Your objective: Each line below needs to be printed again exactly.

-- Dataset content follows --

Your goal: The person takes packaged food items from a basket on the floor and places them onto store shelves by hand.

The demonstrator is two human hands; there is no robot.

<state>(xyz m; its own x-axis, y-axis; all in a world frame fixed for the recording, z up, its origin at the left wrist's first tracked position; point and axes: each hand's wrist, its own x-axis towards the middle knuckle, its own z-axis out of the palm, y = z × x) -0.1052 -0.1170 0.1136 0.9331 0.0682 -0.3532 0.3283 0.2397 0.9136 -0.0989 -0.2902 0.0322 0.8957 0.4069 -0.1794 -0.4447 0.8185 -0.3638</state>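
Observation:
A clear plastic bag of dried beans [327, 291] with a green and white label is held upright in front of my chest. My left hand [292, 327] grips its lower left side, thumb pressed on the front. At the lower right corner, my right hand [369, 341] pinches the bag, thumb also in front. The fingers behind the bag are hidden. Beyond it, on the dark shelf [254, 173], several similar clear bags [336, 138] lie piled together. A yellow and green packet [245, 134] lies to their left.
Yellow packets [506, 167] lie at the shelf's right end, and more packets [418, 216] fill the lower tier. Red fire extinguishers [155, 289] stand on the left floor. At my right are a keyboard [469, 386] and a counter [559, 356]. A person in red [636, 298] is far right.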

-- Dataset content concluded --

Output:
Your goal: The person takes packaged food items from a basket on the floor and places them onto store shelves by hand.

The demonstrator is two human hands; there is no robot.

<state>(xyz m; its own x-axis, y-axis; all in a world frame fixed for the recording, z up, its origin at the left wrist's first tracked position; point and axes: each hand's wrist, its own x-axis towards the middle knuckle, its own z-axis out of the palm, y = z × x) -0.1052 -0.1170 0.1136 0.9331 0.0682 -0.3532 0.3283 0.2397 0.9136 -0.0989 -0.2902 0.0322 0.8957 0.4069 -0.1794 -0.4447 0.8185 -0.3638</state>
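Observation:
A clear plastic bag of dried beans [327, 291] with a green and white label is held upright in front of my chest. My left hand [292, 327] grips its lower left side, thumb pressed on the front. At the lower right corner, my right hand [369, 341] pinches the bag, thumb also in front. The fingers behind the bag are hidden. Beyond it, on the dark shelf [254, 173], several similar clear bags [336, 138] lie piled together. A yellow and green packet [245, 134] lies to their left.
Yellow packets [506, 167] lie at the shelf's right end, and more packets [418, 216] fill the lower tier. Red fire extinguishers [155, 289] stand on the left floor. At my right are a keyboard [469, 386] and a counter [559, 356]. A person in red [636, 298] is far right.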

What this exercise required has been given in full.